When trying to make a point there is a tendency to ignore things that are not considered relevant (from my point of view).

 

 

So, just out of curiousity, you believe every single couple here is selfish, because all of them have mentioned that they don't pool their bank accounts til they marry?

 

Actually, I am with you on this one. Couples should only pool the income when they are married or when they have achieved the same level of commitment as in marriage.

 

The main issue is that folks move in together to pretend to be couples when they are highly uncommitted. That is the big disconnect that usually creates problems. It is called playing house without being married or committed. I actually don't blame the Indian guy for keeping his money aside because the relationship is highly unstable, fragile, and uncommitted. IN this instance they should not be living together. I despise how the Indian man milks the money from Tigress even though she makes much less. That tells you what kind of man he really is.

 

 

And just when do you pool your accounts with a gf? As soon as you both establish ties? :confused: Since apparently lack of merging bank accounts implies selfishness and non-commitment, and you wouldn't be that way to a gf, right?

 

After my divorce I brought home a temporary rebound GF. It was a huge mistake!!!!

 

She was a full time student and we were not committed. It was mostly a stupid move from my part, but I paid her tuition and she lived for free in my home. Of course, there was nothing to merge because she had no income. IN any event, the experience taught me that living together without a plan to get married or without commitment generally causes awkward situations. I read about it every day in this forum.

 

The main issue is pretending to be a couple when in reality they are nothing more than casual GF/BF dating. Eventually one of the partners wants commitment (most often the female) and as soon as there is a rough spot the relationship ends. Obviously it ends because there is no commitment.

 

In committed couples it is not uncommon to have one of the spouses or partners manage the pooled finances and no one keeps score. The money belongs to the household and no one cares if one spouse makes more money than the other. IMHO, the latter is so petty and cheap it causes nausea.

Posted (edited)

Look, stop trying to backpedal, please.
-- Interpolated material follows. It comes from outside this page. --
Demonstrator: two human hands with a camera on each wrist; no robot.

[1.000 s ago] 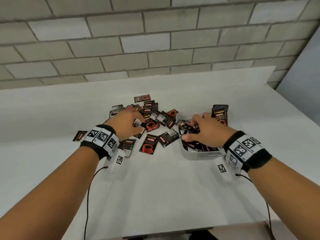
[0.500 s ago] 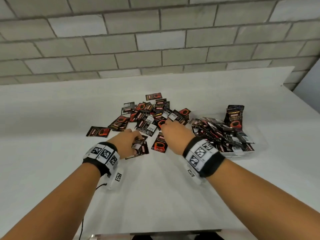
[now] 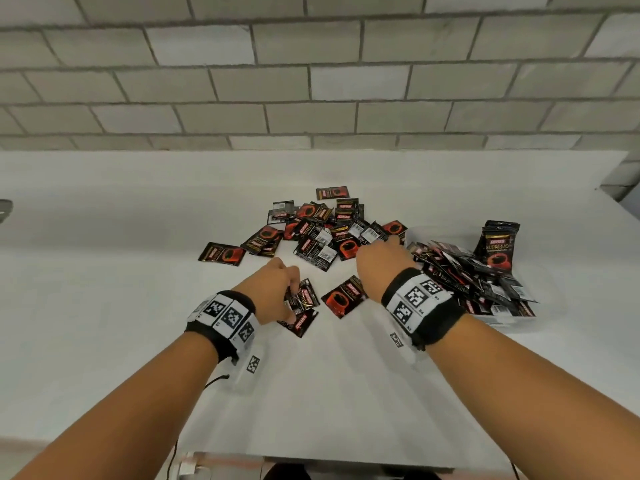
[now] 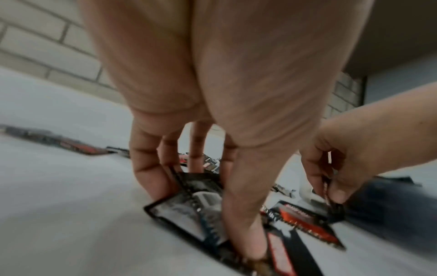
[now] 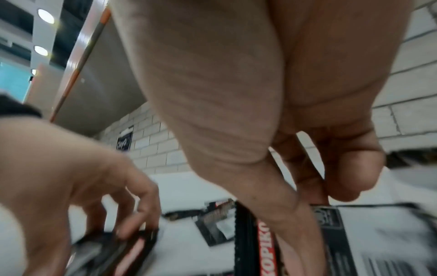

I made a post to explain to you why you should not be passing blanket judgments on all couples that don't manage their finances the same way as you, and used my own relationship, which is more similar to yours than Tigress's, as an example. You completely ignored not only the major point of my post, but went so far as to call us selfish just because we don't use a joint bank account. :confused: And when I pointed out to you that plenty of happy couples here (who are also living together) don't have a joint bank account either, you say you agree with not pooling accounts before marriage. Dude, WTF?

 

So basically in my ENTIRE post, the only thing you picked out was 'Neither do I believe we should legally pool our accounts until we marry' in order to levy a random generalization and insult at me, and even that you are backpedalling on now.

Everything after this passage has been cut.